Organizations should tailor contract requirements for procured AI systems based on levels of risk.
Responsibly procuring and deploying artificial intelligence (AI) systems is a complex endeavor.
Through our work at the Responsible AI Institute, we have helped the Joint Artificial Intelligence Center (JAIC) at the U.S. Department of Defense develop foundational procurement protocols that embody the agency’s AI Ethics Principles. We have also supported companies in the financial services and health care industries as they develop their responsible AI procurement processes.
Although each context poses different and important issues, our experiences suggest that tailoring contract requirements for procured AI systems to the level of risk created by each system is an effective way to grapple with three major challenges that organizations face in responsibly procuring and deploying AI systems. These challenges include developing organizational responsible AI capacity, navigating legal uncertainty and addressing general information technology procurement issues.

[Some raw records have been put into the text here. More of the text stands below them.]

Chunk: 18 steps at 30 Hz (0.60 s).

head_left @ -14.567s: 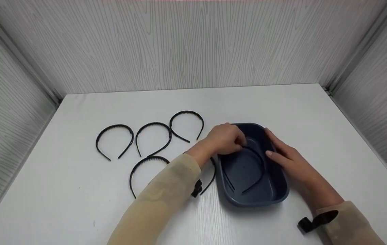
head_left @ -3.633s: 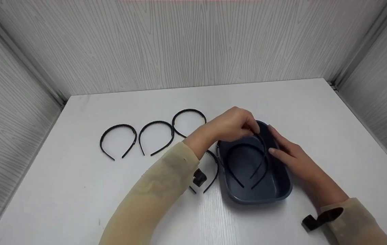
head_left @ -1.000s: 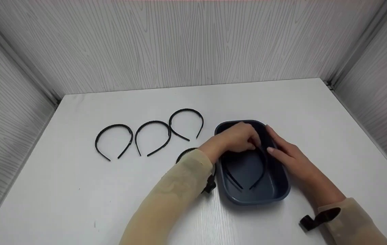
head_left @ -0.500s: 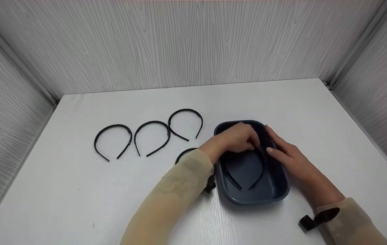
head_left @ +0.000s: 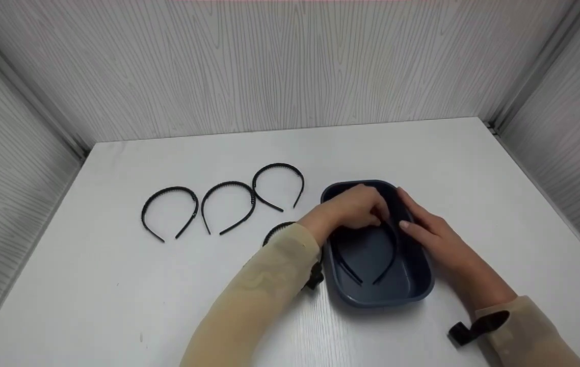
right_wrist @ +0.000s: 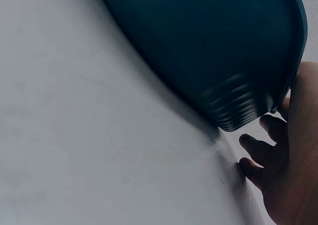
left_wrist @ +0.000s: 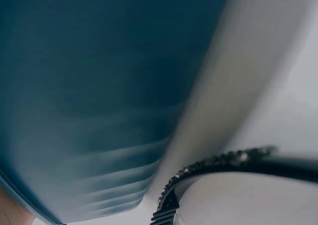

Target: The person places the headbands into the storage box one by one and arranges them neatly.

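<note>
– Gone lower into the tub (head_left: 387, 302) since the frame from 3.6 s ago: left hand (head_left: 360, 206), and with it the held headband (head_left: 395, 244).

– Largest first, then. Around the tub?

– Wood-grain panels (head_left: 269, 66) beyond its far side; under it, a white table (head_left: 157, 300).

– And the container itself?

– Blue, round-cornered, open-topped. Inside, dark headband line curving toward the far end, both tips toward the near end. Looks doubled along the left; cannot tell the exact count.

– Sleeves and hands?

– Pale left sleeve (head_left: 259, 290) slanting up to the tub from the left, pale right sleeve (head_left: 529, 326) near on the right. Right hand at the tub's right wall (head_left: 435, 237), thumb over the rim, gripping. Left hand inside the far half, fingers curled, pinching the held headband.

– Outside the tub?

– Three loose headbands (head_left: 228, 182) to its left, toward the far end. Also a partly hidden headband (head_left: 276, 227) just left of the tub, behind the left sleeve.

– Smallest?

– Black wrist mount (head_left: 460, 334) at the right sleeve, near the tub's right side.
</note>
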### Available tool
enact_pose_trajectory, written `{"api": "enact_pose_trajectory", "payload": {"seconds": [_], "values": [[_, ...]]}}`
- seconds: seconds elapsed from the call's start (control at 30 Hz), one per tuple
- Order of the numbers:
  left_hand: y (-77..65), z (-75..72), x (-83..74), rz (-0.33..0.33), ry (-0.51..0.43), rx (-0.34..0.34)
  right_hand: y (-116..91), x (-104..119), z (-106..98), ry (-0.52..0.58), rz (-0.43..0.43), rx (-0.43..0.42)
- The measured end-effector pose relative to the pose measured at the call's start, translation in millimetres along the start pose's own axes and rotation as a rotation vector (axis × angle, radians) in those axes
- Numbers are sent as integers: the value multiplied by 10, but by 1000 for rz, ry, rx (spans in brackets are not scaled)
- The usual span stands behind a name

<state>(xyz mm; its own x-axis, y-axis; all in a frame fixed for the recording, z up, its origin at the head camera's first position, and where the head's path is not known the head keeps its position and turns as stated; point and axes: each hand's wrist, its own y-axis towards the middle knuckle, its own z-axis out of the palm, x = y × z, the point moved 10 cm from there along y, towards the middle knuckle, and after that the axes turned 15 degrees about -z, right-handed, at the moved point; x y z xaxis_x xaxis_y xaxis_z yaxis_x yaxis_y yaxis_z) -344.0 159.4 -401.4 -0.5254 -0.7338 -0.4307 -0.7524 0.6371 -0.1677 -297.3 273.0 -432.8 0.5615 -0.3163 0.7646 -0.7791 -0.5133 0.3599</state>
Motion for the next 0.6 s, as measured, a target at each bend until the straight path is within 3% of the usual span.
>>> {"api": "enact_pose_trajectory", "payload": {"seconds": [0.13,0.27,0.6], "values": [[-39,-51,-26,15,-2,0,-1,0,3,4,1,0],[-145,-198,-35,28,-35,-25,3,1,7,-3,6,0],[-614,-805,56,73,-175,-135,9,-8,-29,-59,8,-4]]}}
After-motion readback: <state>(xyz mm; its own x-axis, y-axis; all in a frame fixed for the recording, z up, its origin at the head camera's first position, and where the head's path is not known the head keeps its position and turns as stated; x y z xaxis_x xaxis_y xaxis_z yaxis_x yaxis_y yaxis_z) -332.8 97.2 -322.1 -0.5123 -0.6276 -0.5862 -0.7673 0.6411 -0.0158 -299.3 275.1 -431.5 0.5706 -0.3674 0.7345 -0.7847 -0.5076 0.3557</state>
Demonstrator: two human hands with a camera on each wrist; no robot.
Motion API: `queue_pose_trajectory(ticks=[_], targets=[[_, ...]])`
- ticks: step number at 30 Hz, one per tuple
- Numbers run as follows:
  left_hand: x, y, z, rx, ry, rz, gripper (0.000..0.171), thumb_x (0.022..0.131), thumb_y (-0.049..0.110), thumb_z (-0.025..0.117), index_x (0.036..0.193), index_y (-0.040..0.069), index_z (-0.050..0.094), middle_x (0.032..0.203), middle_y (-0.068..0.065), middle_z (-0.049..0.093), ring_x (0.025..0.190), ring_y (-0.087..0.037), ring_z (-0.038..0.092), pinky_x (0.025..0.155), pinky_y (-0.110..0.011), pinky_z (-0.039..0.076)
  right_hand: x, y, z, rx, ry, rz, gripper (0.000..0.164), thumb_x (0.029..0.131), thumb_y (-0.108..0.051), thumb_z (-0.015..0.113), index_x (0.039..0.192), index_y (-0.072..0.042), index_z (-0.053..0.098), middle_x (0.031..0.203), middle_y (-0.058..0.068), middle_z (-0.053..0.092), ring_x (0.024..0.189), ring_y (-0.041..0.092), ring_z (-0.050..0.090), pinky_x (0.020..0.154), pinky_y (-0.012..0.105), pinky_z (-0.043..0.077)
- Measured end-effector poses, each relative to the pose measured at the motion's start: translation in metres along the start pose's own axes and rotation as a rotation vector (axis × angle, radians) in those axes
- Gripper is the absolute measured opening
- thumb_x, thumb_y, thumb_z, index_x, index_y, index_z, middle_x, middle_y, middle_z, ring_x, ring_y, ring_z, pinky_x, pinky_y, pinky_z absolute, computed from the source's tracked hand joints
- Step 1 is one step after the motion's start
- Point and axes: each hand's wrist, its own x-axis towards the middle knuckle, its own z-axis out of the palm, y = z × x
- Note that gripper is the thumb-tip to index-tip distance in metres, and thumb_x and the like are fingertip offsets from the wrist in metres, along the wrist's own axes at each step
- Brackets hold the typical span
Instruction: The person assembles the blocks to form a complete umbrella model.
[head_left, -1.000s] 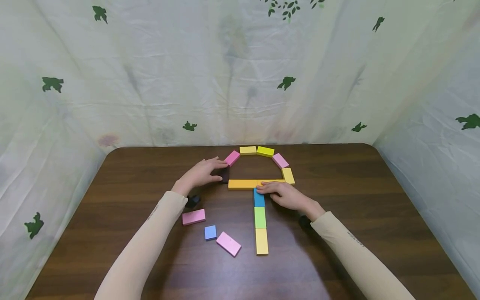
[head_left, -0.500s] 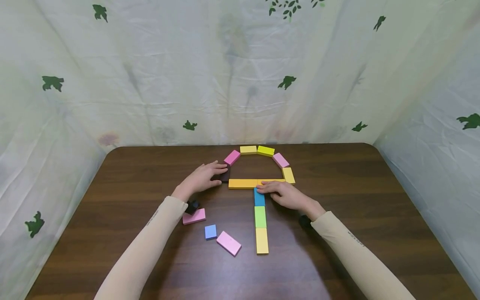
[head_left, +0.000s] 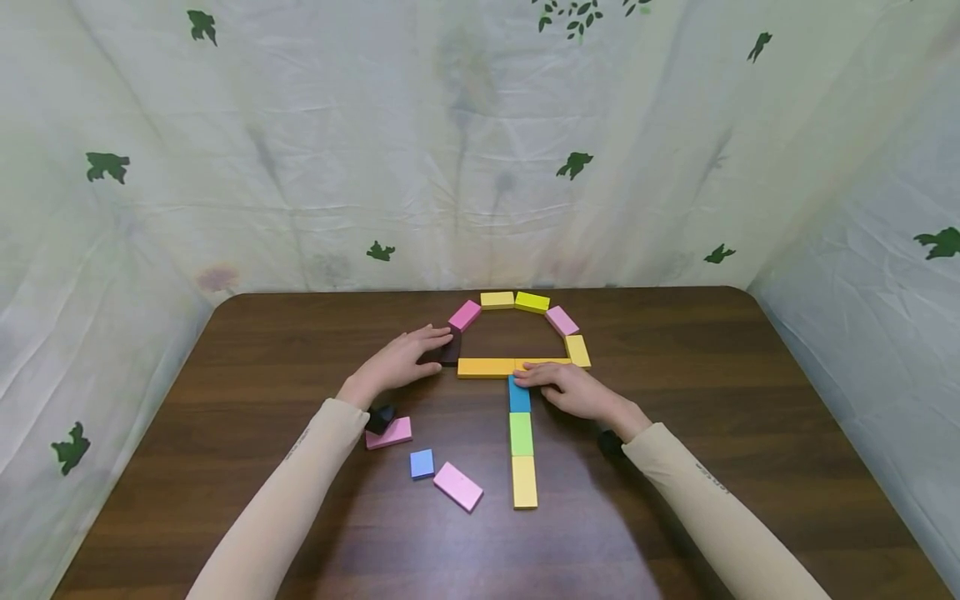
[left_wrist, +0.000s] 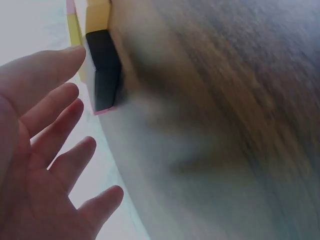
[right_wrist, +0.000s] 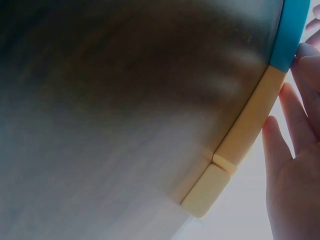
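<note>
My left hand (head_left: 396,360) lies beside a black block (head_left: 451,350) at the left side of an arch of blocks, its fingers spread and fingertips right at the block's outer edge. In the left wrist view the thumb tip is close by the black block (left_wrist: 104,52), with the other fingers loosely extended. My right hand (head_left: 576,392) rests with nearly straight fingers over the joint of an orange block (head_left: 486,368) row and a blue block (head_left: 519,395). Below the blue one, a green block (head_left: 521,435) and a yellow block (head_left: 524,483) continue a straight stem.
The arch runs on through a dark pink block (head_left: 465,315), yellow blocks and a light pink block (head_left: 562,321). Loose on the wooden table (head_left: 660,517) lie a small blue block (head_left: 422,464) and two pink blocks, one (head_left: 458,487) near it. A patterned curtain (head_left: 300,150) stands behind.
My left hand has drawn slightly left and toward me, so more of the black block shows. The right hand and the other blocks stay as they were.
</note>
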Motion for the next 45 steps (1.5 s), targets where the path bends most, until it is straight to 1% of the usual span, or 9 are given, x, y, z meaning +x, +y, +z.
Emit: queue_pose_trajectory(ticks=[9,18,24,26,30,33,39,42,45], targets=[[-0.03,0.001,-0.006,-0.075,0.014,0.01,0.055,0.093,0.019,0.063,0.143,0.006,0.044,0.149,-0.01,0.039,0.139,-0.033,0.027,0.108,-0.051,0.026,0.0,0.001,0.0,0.002,0.003,-0.01,0.044,0.088,0.011,0.048,0.128,-0.003,0.061,0.132,0.011,0.057,0.129,0.027,0.045,0.104,0.042,0.036],[-0.065,0.013,0.004,-0.122,0.012,0.132,0.05,0.092,0.015,0.065,0.139,0.007,0.051,0.144,-0.008,0.046,0.133,-0.03,0.039,0.104,-0.048,0.034,0.001,-0.003,-0.001,0.004,0.004,-0.013,0.044,0.088,0.01,0.048,0.128,-0.002,0.061,0.132,0.012,0.056,0.129,0.027,0.045,0.104,0.043,0.036],[-0.083,0.024,0.01,-0.172,-0.007,0.169,0.049,0.091,0.014,0.066,0.138,0.009,0.053,0.142,-0.006,0.048,0.132,-0.027,0.041,0.102,-0.047,0.037,0.0,-0.002,0.0,0.004,0.004,-0.007,0.044,0.088,0.01,0.048,0.128,-0.003,0.061,0.132,0.01,0.057,0.129,0.026,0.045,0.104,0.042,0.036],[-0.086,0.029,0.012,-0.187,-0.017,0.175,0.049,0.09,0.015,0.067,0.137,0.01,0.054,0.142,-0.004,0.048,0.132,-0.025,0.041,0.102,-0.045,0.038,0.0,-0.001,0.001,0.005,0.006,-0.007,0.044,0.088,0.01,0.048,0.128,-0.003,0.061,0.132,0.01,0.057,0.129,0.026,0.045,0.104,0.042,0.036],[-0.092,0.039,0.016,-0.197,-0.034,0.213,0.049,0.089,0.015,0.068,0.136,0.009,0.055,0.14,-0.004,0.05,0.131,-0.024,0.042,0.098,-0.041,0.042,0.0,-0.001,0.0,0.01,0.008,-0.011,0.044,0.088,0.01,0.048,0.128,-0.003,0.061,0.133,0.01,0.056,0.129,0.026,0.045,0.104,0.042,0.036],[-0.096,0.045,0.021,-0.188,-0.054,0.245,0.048,0.089,0.015,0.068,0.135,0.008,0.056,0.139,-0.004,0.051,0.131,-0.024,0.043,0.099,-0.04,0.042,0.0,-0.001,0.0,0.011,0.005,-0.01,0.044,0.089,0.01,0.048,0.129,-0.003,0.061,0.133,0.01,0.056,0.129,0.026,0.044,0.103,0.042,0.036],[-0.102,0.057,0.034,-0.137,-0.083,0.282,0.047,0.088,0.017,0.07,0.133,0.013,0.058,0.136,0.002,0.054,0.128,-0.017,0.046,0.102,-0.041,0.038,0.001,-0.003,-0.001,0.006,-0.001,-0.005,0.044,0.089,0.01,0.048,0.129,-0.004,0.06,0.134,0.011,0.056,0.129,0.026,0.044,0.103,0.043,0.037],[-0.104,0.062,0.041,-0.116,-0.083,0.332,0.045,0.086,0.017,0.071,0.13,0.013,0.062,0.134,0.003,0.056,0.127,-0.017,0.047,0.102,-0.037,0.039,0.001,-0.003,-0.001,0.008,-0.004,0.001,0.044,0.089,0.01,0.048,0.129,-0.004,0.06,0.134,0.011,0.055,0.13,0.026,0.044,0.103,0.043,0.036],[-0.104,0.067,0.047,-0.061,-0.054,0.387,0.04,0.085,0.015,0.072,0.125,0.014,0.065,0.13,0.004,0.058,0.124,-0.016,0.049,0.101,-0.036,0.039,0.001,-0.004,-0.001,0.011,-0.006,0.007,0.044,0.089,0.009,0.048,0.13,-0.004,0.06,0.135,0.011,0.054,0.13,0.026,0.044,0.103,0.044,0.036]])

To use this risk-based approach, an organization should assign a risk level to an AI system—such as high, medium or low—based on the results of an organization’s AI impact assessment during an early phase of the procurement process.
If an organization is procuring an already developed system, AI impact assessment results may be provided as part of the bid. If an organization is creating an AI system with vendor help, it should conduct an AI impact assessment once the details of the system are known. An AI system’s risk level should reflect risks to the people impacted by the system as well as risks to the organization.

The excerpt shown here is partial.